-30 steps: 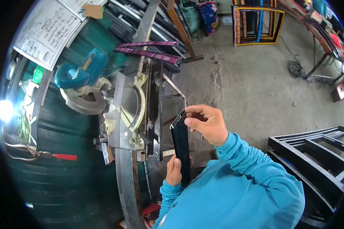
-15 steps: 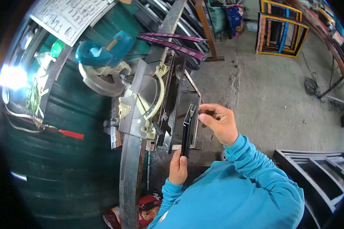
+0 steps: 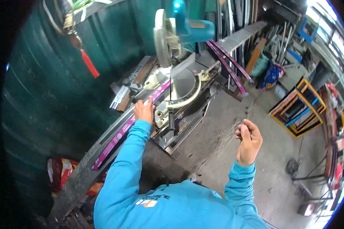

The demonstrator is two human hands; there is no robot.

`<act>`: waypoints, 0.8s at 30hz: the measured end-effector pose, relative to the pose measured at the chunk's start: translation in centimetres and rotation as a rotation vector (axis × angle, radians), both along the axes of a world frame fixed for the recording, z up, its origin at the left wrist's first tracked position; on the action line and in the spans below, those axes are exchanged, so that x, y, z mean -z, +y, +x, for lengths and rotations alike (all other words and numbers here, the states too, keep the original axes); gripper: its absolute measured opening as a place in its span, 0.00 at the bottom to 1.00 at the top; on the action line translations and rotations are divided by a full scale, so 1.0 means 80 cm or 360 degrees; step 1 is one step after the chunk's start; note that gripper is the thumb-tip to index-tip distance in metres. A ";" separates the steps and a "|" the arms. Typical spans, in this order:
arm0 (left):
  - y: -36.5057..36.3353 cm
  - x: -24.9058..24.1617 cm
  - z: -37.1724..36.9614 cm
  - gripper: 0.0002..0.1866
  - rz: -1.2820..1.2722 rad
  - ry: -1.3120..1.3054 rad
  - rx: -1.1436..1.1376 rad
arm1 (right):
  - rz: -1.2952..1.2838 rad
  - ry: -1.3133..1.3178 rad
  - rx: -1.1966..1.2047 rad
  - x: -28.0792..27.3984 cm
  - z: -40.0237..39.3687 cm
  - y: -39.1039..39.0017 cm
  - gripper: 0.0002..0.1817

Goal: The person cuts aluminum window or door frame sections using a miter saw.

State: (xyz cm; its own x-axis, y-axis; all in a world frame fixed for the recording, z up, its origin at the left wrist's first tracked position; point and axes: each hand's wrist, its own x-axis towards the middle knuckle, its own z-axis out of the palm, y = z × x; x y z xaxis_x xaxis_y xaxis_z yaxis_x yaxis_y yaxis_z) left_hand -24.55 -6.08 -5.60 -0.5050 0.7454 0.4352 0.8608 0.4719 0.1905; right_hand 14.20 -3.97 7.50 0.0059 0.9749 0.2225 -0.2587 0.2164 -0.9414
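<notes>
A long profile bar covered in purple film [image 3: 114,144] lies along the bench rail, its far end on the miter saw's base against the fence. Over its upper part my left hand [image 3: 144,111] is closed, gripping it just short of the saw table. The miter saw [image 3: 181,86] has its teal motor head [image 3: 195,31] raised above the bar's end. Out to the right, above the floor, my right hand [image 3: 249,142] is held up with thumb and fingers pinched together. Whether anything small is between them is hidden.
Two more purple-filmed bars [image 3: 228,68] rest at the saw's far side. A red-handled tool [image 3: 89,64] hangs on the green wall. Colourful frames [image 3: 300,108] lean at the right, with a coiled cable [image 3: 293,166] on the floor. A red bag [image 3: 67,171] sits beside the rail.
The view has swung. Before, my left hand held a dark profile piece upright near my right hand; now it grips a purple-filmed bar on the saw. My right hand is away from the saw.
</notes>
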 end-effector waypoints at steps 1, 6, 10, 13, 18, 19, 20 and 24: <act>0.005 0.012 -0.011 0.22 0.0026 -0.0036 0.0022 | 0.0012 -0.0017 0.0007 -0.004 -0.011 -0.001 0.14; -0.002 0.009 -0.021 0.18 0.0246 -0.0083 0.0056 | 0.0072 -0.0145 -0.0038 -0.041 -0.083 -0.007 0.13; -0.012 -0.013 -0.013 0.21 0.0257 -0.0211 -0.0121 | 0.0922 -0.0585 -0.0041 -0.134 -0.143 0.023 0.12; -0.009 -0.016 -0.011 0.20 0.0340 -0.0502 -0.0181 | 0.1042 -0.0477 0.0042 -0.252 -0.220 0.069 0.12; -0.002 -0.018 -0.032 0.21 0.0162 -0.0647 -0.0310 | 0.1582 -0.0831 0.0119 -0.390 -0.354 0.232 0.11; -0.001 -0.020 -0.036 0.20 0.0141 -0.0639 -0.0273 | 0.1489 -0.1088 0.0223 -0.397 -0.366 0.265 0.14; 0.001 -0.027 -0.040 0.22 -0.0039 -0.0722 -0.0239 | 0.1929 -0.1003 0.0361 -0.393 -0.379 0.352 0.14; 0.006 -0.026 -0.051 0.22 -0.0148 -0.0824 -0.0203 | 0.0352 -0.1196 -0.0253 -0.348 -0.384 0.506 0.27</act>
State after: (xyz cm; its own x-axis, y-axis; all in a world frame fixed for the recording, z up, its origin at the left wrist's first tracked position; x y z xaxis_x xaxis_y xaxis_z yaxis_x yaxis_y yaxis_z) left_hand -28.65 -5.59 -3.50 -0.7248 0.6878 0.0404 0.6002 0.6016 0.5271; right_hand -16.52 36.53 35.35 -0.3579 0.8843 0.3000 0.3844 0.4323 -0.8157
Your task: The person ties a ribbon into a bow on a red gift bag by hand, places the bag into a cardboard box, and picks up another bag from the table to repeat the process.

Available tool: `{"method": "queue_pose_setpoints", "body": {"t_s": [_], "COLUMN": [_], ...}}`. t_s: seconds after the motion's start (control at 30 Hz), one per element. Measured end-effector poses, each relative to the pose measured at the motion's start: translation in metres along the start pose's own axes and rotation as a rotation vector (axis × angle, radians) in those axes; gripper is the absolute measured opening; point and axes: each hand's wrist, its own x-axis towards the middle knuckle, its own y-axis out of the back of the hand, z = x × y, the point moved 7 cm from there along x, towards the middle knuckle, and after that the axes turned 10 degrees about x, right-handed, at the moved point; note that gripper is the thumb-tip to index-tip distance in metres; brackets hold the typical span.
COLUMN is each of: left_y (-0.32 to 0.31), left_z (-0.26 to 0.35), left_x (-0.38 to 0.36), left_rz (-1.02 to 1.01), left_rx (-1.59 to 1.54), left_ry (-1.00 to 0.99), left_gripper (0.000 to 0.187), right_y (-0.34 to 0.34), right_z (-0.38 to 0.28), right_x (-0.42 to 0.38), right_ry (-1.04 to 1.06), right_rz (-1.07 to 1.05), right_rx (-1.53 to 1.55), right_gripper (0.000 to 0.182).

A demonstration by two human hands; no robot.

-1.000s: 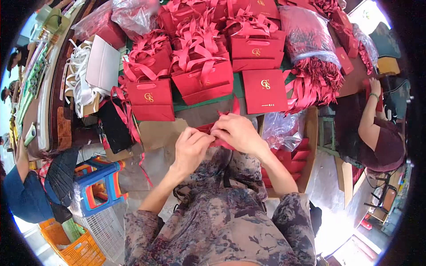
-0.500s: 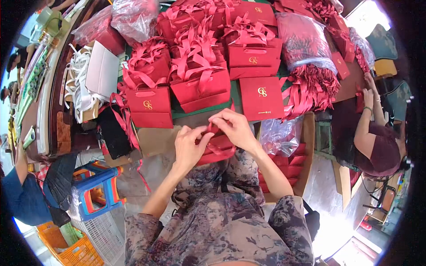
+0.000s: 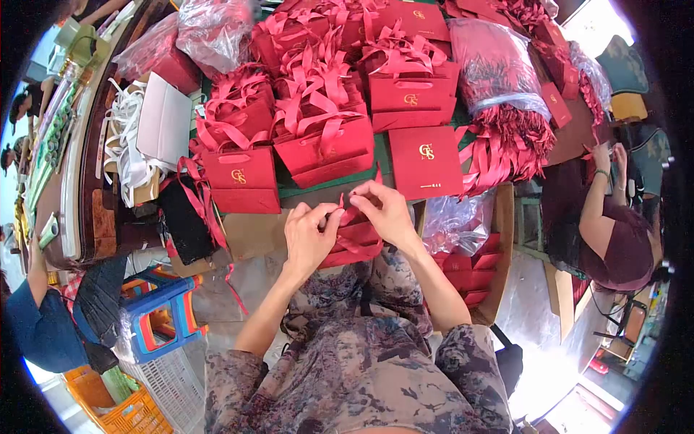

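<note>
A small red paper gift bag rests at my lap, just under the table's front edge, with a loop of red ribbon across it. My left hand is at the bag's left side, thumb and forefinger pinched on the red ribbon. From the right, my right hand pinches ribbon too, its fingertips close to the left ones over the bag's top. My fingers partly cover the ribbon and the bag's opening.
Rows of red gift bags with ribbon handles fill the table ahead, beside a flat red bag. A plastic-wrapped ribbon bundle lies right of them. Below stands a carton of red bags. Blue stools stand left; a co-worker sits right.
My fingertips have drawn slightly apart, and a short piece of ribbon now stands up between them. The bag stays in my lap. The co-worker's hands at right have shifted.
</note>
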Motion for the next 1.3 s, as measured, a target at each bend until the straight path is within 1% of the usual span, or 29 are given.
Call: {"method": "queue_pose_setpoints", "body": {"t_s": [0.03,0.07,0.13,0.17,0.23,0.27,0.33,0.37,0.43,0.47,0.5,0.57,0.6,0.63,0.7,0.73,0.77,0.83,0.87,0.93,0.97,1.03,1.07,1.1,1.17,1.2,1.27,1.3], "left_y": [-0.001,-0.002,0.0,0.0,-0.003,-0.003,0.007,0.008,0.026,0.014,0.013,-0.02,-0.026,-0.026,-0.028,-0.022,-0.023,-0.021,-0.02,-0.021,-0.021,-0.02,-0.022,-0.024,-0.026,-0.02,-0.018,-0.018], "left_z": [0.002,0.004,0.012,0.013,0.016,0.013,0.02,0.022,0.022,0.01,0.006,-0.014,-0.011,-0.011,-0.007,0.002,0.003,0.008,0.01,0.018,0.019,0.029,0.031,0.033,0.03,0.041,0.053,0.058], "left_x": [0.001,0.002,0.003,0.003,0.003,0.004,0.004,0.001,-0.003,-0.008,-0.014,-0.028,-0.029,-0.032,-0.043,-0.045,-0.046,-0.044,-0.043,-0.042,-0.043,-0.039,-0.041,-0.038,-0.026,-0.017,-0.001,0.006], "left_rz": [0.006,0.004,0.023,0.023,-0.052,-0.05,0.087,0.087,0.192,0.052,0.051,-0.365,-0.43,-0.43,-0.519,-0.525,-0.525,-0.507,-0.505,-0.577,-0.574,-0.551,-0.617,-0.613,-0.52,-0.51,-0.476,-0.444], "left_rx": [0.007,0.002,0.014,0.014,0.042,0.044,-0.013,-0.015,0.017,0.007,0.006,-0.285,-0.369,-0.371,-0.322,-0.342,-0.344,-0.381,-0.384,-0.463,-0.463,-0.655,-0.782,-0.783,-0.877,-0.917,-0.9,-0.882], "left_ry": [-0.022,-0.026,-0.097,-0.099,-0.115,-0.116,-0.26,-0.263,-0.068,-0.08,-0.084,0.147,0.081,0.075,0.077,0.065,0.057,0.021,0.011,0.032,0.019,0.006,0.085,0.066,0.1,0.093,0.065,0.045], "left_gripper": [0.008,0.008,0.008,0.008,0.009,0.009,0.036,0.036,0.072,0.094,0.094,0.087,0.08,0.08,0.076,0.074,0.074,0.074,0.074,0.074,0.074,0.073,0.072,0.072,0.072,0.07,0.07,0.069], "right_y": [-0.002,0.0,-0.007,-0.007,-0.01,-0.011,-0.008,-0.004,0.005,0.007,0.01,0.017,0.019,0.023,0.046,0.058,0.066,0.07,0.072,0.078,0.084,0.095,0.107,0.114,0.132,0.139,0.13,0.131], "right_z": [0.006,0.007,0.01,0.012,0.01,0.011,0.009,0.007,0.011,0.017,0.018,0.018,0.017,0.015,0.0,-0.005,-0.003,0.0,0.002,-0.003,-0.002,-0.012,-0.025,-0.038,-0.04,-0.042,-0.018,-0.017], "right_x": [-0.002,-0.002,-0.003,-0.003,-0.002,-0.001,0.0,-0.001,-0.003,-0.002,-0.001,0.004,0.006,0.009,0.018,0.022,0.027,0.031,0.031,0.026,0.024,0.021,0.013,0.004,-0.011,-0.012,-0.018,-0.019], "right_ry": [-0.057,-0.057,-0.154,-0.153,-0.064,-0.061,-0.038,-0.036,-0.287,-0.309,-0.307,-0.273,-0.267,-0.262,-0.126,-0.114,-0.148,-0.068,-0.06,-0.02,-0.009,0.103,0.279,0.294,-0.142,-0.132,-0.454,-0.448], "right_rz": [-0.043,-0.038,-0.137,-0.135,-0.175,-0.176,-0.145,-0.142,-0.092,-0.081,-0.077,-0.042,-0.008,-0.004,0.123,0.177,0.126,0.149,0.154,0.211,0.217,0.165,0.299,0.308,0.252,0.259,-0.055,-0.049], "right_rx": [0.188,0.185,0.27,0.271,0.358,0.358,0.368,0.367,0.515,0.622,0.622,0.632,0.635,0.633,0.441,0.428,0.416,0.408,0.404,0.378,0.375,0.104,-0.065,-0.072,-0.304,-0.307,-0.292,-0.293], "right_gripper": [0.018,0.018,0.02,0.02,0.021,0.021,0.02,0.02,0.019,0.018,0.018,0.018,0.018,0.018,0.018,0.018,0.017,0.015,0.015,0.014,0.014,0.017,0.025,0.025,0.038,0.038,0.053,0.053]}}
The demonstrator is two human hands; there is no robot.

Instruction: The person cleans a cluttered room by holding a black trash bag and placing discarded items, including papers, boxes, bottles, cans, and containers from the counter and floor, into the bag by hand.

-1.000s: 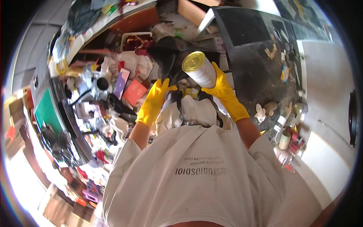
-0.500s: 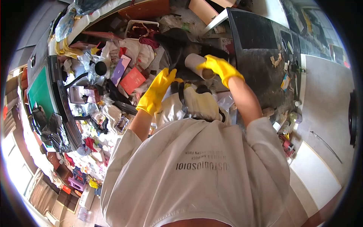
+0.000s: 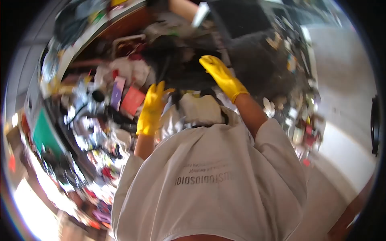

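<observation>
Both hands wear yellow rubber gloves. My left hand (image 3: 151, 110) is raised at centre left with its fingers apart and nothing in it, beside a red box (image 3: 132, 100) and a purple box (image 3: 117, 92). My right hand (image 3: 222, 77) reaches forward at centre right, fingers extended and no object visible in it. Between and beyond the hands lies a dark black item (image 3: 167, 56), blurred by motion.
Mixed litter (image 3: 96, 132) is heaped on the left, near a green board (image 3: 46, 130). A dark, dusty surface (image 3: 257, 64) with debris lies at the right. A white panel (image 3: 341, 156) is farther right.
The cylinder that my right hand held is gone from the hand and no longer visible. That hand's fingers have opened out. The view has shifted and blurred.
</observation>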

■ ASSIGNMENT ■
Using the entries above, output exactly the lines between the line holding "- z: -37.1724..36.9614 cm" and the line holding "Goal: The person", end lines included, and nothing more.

■ WRITTEN REPLY ■
  - z: -37.1724..36.9614 cm
  - gripper: 0.0002..0.1866
  - rz: -1.2820..1.2722 rad
  - ry: -1.3120..1.3054 rad
  - rx: -1.1436..1.1376 rad
arm1 (right):
  - rz: -1.2952..1.2838 rad
  - ry: -1.3133..1.3178 rad
  - rx: -1.1966..1.2047 rad
  - x: -28.0792..27.3984 cm
  - z: -40.0237..39.3687 cm
  - y: -39.1039..39.0017 cm
  - gripper: 0.0002..0.1817

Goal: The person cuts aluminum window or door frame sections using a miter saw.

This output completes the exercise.